▶ **Exercise details**:
When you reach the line with "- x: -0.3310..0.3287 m" in the data below, begin printing lines exactly, and stop once the line with "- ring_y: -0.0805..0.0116" has been printed.

[Data entries]
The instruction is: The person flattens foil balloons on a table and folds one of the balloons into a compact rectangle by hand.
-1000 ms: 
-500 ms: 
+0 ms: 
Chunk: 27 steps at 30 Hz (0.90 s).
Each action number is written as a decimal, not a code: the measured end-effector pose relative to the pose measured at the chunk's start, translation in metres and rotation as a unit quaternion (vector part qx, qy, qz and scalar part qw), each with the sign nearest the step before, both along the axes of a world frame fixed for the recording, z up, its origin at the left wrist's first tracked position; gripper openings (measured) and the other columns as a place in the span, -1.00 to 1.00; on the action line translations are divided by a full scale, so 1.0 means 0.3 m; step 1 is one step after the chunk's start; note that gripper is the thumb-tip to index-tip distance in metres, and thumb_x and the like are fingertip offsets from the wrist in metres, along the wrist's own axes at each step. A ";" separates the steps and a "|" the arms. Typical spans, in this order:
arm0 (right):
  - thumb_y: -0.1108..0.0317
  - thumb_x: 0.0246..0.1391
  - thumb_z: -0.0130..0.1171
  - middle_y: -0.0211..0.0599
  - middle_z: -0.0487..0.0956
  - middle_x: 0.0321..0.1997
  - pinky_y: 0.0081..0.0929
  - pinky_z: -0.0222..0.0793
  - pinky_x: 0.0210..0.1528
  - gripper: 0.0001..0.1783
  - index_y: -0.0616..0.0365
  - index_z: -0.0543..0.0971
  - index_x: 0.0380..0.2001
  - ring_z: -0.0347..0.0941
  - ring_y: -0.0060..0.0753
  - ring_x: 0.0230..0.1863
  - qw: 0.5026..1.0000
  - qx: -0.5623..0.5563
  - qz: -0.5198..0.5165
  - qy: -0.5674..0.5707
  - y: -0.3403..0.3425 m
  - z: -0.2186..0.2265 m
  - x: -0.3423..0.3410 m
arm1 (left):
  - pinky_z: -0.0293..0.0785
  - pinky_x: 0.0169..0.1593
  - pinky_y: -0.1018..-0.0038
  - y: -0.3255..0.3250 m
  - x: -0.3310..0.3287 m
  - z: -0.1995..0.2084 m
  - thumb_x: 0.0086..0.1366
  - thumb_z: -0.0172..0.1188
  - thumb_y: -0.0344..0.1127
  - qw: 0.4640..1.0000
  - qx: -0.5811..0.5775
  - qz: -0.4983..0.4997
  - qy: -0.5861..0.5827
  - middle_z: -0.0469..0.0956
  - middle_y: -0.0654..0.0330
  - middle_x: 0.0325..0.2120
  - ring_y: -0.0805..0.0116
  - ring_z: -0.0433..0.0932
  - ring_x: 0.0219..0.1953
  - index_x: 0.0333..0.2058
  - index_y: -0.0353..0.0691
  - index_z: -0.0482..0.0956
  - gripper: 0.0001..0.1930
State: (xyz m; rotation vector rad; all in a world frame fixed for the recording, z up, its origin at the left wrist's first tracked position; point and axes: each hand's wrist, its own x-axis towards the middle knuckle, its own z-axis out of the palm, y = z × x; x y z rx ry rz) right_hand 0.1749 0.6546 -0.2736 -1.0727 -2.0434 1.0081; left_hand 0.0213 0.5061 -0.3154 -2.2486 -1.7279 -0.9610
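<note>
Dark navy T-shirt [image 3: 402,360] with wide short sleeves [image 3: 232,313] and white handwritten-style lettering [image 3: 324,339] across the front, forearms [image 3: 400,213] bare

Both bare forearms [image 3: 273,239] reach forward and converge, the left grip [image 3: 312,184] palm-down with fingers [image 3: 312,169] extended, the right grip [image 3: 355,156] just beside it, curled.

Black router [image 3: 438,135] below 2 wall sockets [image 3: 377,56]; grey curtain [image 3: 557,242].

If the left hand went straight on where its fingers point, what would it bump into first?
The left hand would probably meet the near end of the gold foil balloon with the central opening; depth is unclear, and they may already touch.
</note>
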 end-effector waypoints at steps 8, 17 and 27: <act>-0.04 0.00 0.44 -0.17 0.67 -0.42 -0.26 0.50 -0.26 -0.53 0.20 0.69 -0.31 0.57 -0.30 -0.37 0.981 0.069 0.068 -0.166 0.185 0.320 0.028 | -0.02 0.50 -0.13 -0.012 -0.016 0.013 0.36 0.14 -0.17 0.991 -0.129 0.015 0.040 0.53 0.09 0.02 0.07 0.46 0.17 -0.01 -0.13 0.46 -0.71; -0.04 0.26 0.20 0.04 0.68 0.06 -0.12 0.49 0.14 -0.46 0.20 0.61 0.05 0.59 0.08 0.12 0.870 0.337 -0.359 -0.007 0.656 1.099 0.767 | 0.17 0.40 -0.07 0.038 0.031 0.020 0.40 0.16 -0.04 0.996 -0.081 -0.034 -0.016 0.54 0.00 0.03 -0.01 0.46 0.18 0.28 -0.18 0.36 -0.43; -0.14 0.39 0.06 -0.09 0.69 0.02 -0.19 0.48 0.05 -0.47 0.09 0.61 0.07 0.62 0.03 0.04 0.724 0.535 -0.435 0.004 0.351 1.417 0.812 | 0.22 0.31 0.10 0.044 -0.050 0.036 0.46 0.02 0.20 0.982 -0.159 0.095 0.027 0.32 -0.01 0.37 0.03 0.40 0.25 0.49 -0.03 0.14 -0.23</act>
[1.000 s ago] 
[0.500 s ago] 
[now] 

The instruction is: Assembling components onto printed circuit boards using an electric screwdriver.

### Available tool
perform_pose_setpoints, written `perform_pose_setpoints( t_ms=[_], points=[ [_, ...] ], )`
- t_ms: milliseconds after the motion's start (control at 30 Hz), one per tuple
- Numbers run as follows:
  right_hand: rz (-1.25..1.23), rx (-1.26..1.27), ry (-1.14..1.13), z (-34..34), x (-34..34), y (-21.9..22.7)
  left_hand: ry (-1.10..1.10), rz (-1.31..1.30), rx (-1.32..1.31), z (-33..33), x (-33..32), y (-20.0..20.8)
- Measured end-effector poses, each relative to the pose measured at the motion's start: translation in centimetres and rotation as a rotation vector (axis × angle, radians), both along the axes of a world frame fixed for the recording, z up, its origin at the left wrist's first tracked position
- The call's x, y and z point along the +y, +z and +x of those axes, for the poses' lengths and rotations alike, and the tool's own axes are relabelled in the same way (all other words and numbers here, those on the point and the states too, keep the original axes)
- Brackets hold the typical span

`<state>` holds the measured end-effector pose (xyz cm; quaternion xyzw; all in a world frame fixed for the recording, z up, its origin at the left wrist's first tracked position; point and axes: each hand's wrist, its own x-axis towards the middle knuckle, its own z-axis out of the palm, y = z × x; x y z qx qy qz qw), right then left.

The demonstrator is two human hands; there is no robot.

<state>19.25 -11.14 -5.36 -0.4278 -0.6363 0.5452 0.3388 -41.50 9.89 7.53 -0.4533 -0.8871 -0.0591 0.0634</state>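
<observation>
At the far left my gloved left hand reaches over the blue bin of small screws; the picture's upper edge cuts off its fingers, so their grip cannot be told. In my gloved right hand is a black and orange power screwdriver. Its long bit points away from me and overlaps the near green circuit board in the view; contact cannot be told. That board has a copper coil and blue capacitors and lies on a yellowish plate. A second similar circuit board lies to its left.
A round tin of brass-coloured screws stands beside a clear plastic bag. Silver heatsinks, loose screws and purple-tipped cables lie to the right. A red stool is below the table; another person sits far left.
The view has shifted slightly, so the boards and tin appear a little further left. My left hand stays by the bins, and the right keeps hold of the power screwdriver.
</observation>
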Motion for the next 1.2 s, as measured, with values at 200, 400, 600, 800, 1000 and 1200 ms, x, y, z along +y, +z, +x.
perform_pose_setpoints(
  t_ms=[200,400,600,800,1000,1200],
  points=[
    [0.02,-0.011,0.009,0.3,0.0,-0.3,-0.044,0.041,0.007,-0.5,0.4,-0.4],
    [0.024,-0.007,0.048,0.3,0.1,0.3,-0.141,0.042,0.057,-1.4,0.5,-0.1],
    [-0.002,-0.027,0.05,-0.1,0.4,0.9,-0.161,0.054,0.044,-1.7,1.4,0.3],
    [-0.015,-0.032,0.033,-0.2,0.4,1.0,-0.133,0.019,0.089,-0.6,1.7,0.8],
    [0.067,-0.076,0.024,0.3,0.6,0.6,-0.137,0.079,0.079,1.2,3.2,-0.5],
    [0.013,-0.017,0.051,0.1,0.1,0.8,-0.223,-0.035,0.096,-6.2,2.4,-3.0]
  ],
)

▶ **Response to the task**:
  - x: -0.3310..0.3287 m
  - z: -0.1995..0.2084 m
  - thumb_x: 0.0086..0.1366
  - thumb_z: -0.0172..0.1188
  - thumb_y: -0.0344..0.1127
  - qw: 0.4640..1.0000
  - qx: -0.5811..0.5775
  - qz: -0.4983..0.4997
  - qy: -0.5861..0.5827
  - middle_z: -0.0469..0.0956
  - middle_y: -0.0654..0.0330
  - middle_x: 0.0325..0.2120
  - ring_y: -0.0805..0.0116

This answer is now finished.